Saturday, July 23, 2016

Peerless

Tonight David and I saw one of the most irritating plays I have ever experienced. It was at Barrington Stage 2.

I should probably stop writing right here because from here on it's going to be a rant!

The Hell with it! Ranting is good for the soul.

Tonight's mayhem was called Peerless,  written by Jiehae Park.The play is billed as a comedy. Ms. Park has a weird sense of humor.

Image result for jiehae park

The first irritating thing that happened tonight was the pre-curtain music: minimalist crap. Four bars of inane sounds were repeated until I was ready to surrender (see Japanese Water Torture), then another equally meaningless four bars would do the same thing, ad infinitum.

Then two actresses, who were supposed to be twins, began shouting at each other, overstepping each others lines making it very difficult to have any idea what the were arguing about.

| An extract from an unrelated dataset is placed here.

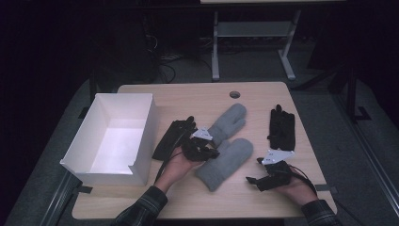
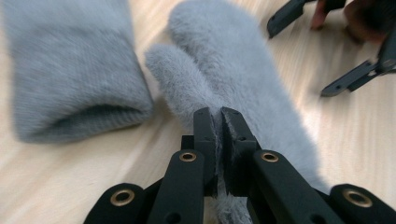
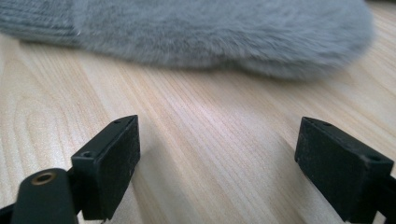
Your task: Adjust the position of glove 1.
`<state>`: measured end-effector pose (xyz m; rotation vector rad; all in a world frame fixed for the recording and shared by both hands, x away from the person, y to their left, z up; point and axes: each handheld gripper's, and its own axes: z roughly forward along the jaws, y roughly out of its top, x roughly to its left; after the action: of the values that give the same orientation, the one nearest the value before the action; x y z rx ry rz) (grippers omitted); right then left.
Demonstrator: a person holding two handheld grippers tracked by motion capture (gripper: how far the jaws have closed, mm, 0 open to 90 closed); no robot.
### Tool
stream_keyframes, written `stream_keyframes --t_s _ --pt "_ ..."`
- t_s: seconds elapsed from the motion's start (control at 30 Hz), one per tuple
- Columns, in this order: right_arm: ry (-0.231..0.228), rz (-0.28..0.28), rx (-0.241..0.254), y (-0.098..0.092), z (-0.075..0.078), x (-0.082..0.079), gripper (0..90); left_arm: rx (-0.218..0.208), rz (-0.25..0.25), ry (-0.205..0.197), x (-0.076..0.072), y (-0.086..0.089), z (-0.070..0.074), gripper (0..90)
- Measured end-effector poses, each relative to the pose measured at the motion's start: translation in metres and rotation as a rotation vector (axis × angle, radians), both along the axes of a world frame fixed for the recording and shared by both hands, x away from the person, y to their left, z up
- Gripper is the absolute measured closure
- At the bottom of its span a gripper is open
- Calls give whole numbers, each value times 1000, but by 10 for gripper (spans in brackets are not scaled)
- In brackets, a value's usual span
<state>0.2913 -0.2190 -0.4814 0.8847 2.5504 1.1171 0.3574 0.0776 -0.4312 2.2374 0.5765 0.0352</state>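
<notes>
Two fluffy grey mittens lie mid-table. In the high view the nearer mitten (image 1: 228, 162) lies slanted and the farther mitten (image 1: 230, 120) points away. My left gripper (image 1: 212, 151) is at the nearer mitten's left edge. In the left gripper view that gripper (image 2: 218, 126) is shut, with a fold of this mitten (image 2: 233, 74) pinched between its pads. The other mitten's cuff (image 2: 70, 79) lies to the left. My right gripper (image 1: 254, 170) rests right of the nearer mitten. It stands open (image 3: 217, 149) over bare wood, and the mitten (image 3: 210, 32) lies just ahead of it.
A white open box (image 1: 124, 96) stands at the table's left. One black glove (image 1: 173, 136) lies between the box and my left hand, another (image 1: 281, 127) at the right. The wooden table (image 1: 188, 96) has a cable hole (image 1: 235, 94) near its far edge.
</notes>
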Motion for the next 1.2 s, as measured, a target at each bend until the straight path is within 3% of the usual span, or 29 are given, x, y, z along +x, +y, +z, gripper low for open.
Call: stream_keyframes --t_s 0.13,0.27,0.33,0.6,0.77,0.9,1.0,1.1,1.2 --pt "-2 1 0 0 0 0 141 -13 -1 -40 -2 13 19 857" --pt "0 0 0 0 0 0 140 14 11 -101 -5 23 33 857" --pt "0 0 0 0 0 0 141 16 17 -108 -5 25 34 857" --pt "0 0 0 0 0 0 140 6 -20 -75 -14 15 28 842" --pt "0 0 0 0 0 0 141 -28 -59 -37 -25 10 26 810" --pt "0 0 0 0 0 0 141 -64 -92 -4 -30 8 26 748" --pt "3 -2 1 0 0 0 141 -75 -110 -2 -33 6 27 696" --pt "0 0 1 0 0 0 141 -63 -111 -5 -35 3 26 703" --pt "-1 -1 -1 -1 0 0 141 -35 -109 -6 -37 3 23 789"
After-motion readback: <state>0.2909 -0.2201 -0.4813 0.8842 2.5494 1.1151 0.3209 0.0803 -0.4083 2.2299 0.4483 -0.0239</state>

The plot, if it can be called that, is that the one twin is trying to get the other into a college where there is only one scholarship left which has been given to a young man who is 1/16th Native American. As the play proceeds, they try various ways to kill him to get him out of the way so the twin can get the scholarship. Learning that he is deathly allergic to nuts, they fool him into eating a cookie that has nuts in it, at which point he appears to drop dead. After much toing and froing, he comes back at the end of the play, not dead but very ill, and blows up the one sister who fed him the nutty cookie.

You can see why this is a comedy.

Much of the overlapping dialogue and ceaseless motion of the actors was really at the level of gimmickry.  To cover up then fact that there is not much plot to hang a play on, perhaps??

We sat in the second row. The staging was such, with much of the action taking place with actors sitting on or lying on the floor, that we could not see them over the heads of the first row patrons.

The actors were Sasha Diamond, Ethan Dubin, Ronald Alexander Peet, Laura Sohn, and Adina Verson. I wish them better luck in the next play they are cast in.